NEW YORK ( TheStreet) -- "Read my lips: no new taxes" was too hard of a pledge to keep and may very well have cost the first President Bush a chance for being reelected to a second term. He found out the hard way that voters like a reliable candidate who holds true to their shared convictions.

Similarly, investors like a company that delivers what it promises. Yet success does not necessarily follow the candidate or investor who stays the course. Instead, as with everything else in life, success comes to those who adapt to changing conditions over time.

The last 12 years provide some pretty good examples where adapting to changing conditions would have produced different outcomes. In the interest of national security, the second President Bush ordered the invasion of Iraq in search of nuclear weaponry eventually found not to exist. Unfortunately, a continuation of "sticking to his guns" -- at a staggering cost to Americans of a trillion dollars and 4,500 lives before U.S. troops finally withdrew from Iraq at the end of 2011 -- as well as a faltering economy ultimately took a toll on Bush's legacy.

Perhaps a reversal, or flip-flop, in foreign policy would have ended our involvement in Iraq earlier and salvaged some of the Bush legacy.

Not nearly as tragic, buy-and-hold investors have nothing to show for holding a broad U.S. stock portfolio in a market hovering near levels first reached over 12 years ago. Closing at 1412.16 on Oct. 31, the Standard & Poor's 500 index is about 4% lower than where it started at the beginning of 2000.

Of course, along the way, investors had to endure some market volatility in the form of two major market downdrafts and rebounds, only to find their stock portfolios back where they started in 2000.

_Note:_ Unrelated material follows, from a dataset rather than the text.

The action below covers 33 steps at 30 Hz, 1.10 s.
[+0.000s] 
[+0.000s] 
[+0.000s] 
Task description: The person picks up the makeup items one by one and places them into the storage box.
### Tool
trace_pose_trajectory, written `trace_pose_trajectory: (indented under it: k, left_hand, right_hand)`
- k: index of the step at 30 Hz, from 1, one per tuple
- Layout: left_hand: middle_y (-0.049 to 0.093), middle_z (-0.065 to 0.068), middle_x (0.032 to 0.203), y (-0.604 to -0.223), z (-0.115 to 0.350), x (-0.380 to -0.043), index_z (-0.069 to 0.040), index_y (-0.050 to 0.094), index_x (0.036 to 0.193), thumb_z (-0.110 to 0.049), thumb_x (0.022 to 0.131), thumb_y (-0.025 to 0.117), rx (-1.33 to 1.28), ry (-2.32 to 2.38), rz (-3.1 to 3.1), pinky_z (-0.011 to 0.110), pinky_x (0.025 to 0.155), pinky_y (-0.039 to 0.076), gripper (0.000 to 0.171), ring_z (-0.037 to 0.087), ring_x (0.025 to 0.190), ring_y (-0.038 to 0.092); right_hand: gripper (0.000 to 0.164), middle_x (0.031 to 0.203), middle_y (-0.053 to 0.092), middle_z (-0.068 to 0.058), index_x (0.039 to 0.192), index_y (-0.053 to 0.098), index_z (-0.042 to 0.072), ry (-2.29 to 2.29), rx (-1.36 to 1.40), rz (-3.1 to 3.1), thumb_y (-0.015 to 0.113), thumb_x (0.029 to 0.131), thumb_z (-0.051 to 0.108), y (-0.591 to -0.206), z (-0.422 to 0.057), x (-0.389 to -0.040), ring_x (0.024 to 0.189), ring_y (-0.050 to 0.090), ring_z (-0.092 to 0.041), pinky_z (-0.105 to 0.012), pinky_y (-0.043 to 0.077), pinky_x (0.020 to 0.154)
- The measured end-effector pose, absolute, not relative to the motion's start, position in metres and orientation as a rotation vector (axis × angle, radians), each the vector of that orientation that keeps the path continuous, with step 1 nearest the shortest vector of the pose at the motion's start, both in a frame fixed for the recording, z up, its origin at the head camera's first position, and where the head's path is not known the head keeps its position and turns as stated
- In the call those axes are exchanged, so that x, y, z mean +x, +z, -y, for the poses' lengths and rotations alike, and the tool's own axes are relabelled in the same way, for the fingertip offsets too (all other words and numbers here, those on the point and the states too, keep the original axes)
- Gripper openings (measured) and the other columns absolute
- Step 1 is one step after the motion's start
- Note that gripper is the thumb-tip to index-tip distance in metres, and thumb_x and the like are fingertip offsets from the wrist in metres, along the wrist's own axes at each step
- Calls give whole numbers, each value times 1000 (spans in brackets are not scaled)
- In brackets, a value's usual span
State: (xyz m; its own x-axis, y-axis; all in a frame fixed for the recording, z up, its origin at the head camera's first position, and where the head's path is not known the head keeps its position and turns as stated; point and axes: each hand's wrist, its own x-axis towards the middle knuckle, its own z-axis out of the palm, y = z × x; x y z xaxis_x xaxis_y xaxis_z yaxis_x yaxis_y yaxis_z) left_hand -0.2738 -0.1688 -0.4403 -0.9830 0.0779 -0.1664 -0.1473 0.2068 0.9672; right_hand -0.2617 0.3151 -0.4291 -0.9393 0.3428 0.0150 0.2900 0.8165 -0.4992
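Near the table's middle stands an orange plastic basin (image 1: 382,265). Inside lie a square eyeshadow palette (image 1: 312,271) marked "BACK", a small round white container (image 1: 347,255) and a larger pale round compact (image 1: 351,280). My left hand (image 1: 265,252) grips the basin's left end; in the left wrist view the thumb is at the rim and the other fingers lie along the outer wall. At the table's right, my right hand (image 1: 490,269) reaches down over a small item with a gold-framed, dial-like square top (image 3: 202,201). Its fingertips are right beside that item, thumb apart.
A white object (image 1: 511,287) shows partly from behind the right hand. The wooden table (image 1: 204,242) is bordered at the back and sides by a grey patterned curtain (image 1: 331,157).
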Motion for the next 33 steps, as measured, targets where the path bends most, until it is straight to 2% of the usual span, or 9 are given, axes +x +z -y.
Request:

Investing in this type of volatile market headed nowhere is also a case where some flip-flopping -- otherwise known as rebalancing in investment parlance -- would be in order.

Portfolio rebalancing is a time-tested approach to take advantage of market volatility. Beginning with a balanced portfolio, rebalancing essentially involves selling some outperforming assets to reap gains and plowing the proceeds into underperforming asset classes poised to rebound. Each rebalancing is intended to restore a portfolio back to its original or target asset allocation.

In an uncertain market headed in no apparent direction, more frequent rebalancing generates more lasting gains over time. When generated through fund exchanges within a retirement savings portfolio, these lasting gains from rebalancing are unfettered by immediate income taxes or direct trading costs. Since retirement savings account fund options are generally valued once a day at the market close, you could even rebalance your retirement savings on a daily basis as long as you abide by the funds' frequent trading rules.